Segment Open

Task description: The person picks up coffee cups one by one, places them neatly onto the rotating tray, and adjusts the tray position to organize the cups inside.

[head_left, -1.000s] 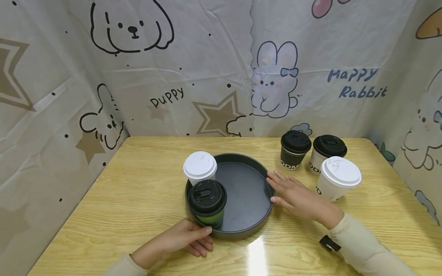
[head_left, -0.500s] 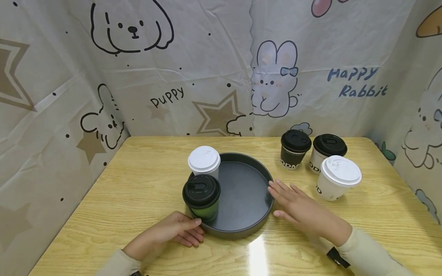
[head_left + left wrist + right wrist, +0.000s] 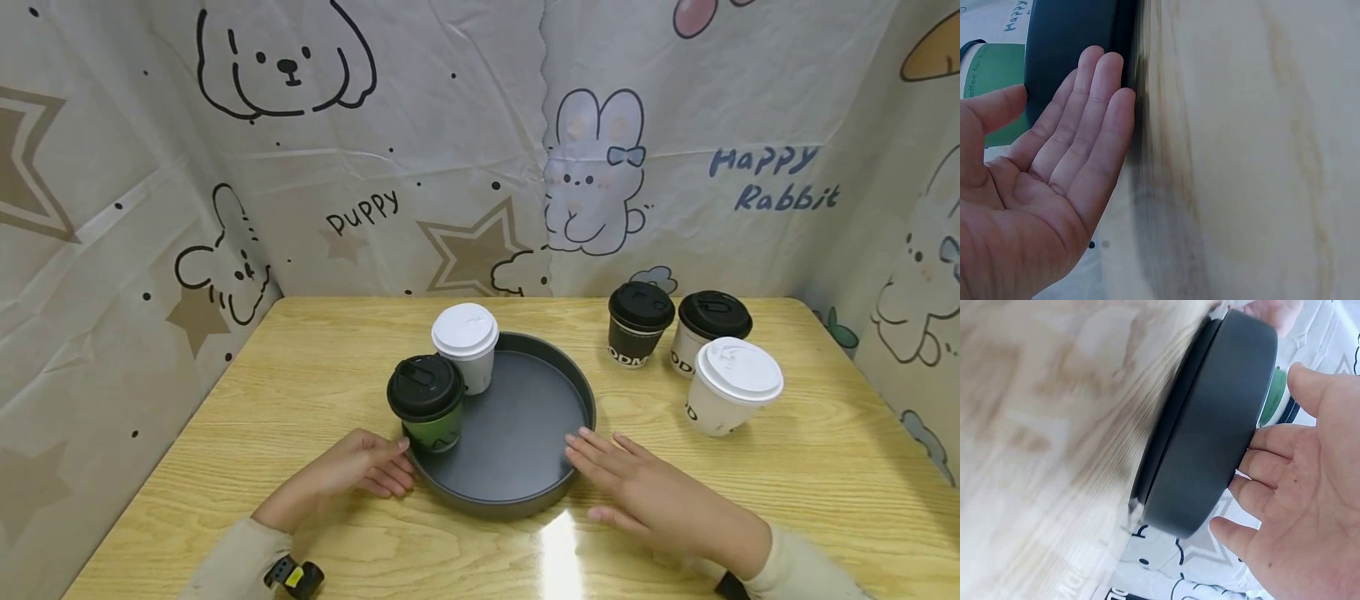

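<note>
A round dark grey tray [image 3: 517,504] with a raised rim stands on the table. Inside it, at the left, are a green paper cup [image 3: 437,433] with a black lid and, behind that, a white paper cup [image 3: 472,371] with a white lid. My left hand [image 3: 360,467] is at the tray's left front, fingers extended along its outer wall and thumb near the rim. At the right front, the fingertips of my right hand [image 3: 645,492] are at the rim, with the fingers spread. In the right wrist view a narrower dark base [image 3: 1172,425] shows under the tray.
To the right of the tray stand a black cup [image 3: 633,342] and a white cup with a black lid [image 3: 686,350]. A white cup with a white lid [image 3: 720,408] is in front of them. Printed cloth [image 3: 450,167] hangs behind the wooden table [image 3: 300,375].
The tray has turned clockwise as seen from above: the green cup moved left and back, the white cup right and back. My left hand shifted left and back, my right hand toward me.
</note>
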Action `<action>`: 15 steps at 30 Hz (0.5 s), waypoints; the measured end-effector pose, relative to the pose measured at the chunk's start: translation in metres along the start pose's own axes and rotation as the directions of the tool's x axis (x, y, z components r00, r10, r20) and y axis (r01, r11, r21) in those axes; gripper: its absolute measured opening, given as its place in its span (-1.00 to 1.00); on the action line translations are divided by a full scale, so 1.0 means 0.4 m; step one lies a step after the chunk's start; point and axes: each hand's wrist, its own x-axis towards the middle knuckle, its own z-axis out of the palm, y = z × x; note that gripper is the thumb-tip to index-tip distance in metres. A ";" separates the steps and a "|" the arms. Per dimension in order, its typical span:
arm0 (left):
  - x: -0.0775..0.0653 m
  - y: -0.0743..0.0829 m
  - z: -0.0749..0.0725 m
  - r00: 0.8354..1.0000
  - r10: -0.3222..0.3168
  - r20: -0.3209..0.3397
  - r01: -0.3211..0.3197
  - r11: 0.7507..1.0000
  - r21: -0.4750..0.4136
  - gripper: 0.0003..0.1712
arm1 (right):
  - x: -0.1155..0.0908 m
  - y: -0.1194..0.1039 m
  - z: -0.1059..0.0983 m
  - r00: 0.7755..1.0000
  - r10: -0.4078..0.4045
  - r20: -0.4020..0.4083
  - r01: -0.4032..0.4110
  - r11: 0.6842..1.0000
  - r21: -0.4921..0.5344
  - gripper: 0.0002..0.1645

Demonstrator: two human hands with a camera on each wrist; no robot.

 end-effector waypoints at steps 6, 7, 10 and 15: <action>0.003 0.001 -0.004 1.000 0.020 -0.012 -0.020 1.000 0.020 -0.41 | 0.000 -0.012 -0.001 1.000 0.000 0.000 0.000 1.000 0.029 -0.28; 0.003 0.001 -0.004 1.000 0.023 -0.014 -0.022 1.000 0.022 -0.41 | 0.000 -0.012 -0.001 1.000 0.002 0.000 -0.002 0.999 0.033 -0.28; 0.001 0.000 -0.002 0.999 0.031 -0.014 -0.030 0.999 0.028 -0.41 | 0.000 -0.009 0.000 1.000 0.000 -0.007 0.000 1.000 0.031 -0.28; -0.001 -0.009 0.005 1.000 0.029 0.002 -0.029 1.000 0.011 -0.45 | 0.000 0.008 -0.009 0.997 0.007 -0.071 -0.009 0.999 -0.038 -0.22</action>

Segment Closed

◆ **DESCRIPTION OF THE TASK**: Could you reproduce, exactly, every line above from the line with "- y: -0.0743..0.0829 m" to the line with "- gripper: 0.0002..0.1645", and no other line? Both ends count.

◆ **COMPLETED EXERCISE**:
  - y: -0.0743..0.0829 m
  - z: -0.0749..0.0725 m
  - r00: 0.8354..1.0000
  - r10: -0.3222..0.3168
  - r20: -0.3209..0.3397
  - r01: -0.3211..0.3197
  - r11: 0.7507..1.0000
  - r21: -0.4750..0.4136
  - gripper: 0.0003..0.1712
arm1 (right):
  - x: -0.1155..0.0908 m
  - y: -0.1194..0.1039 m
  - z: -0.1059..0.0983 m
  - r00: 0.7755..1.0000
  - r10: -0.4078..0.4045
  - r20: -0.4020..0.4083
  - r01: -0.4032..0.4110
  - r11: 0.6842..1.0000
  - r21: -0.4921..0.5344
  - gripper: 0.0002..0.1645

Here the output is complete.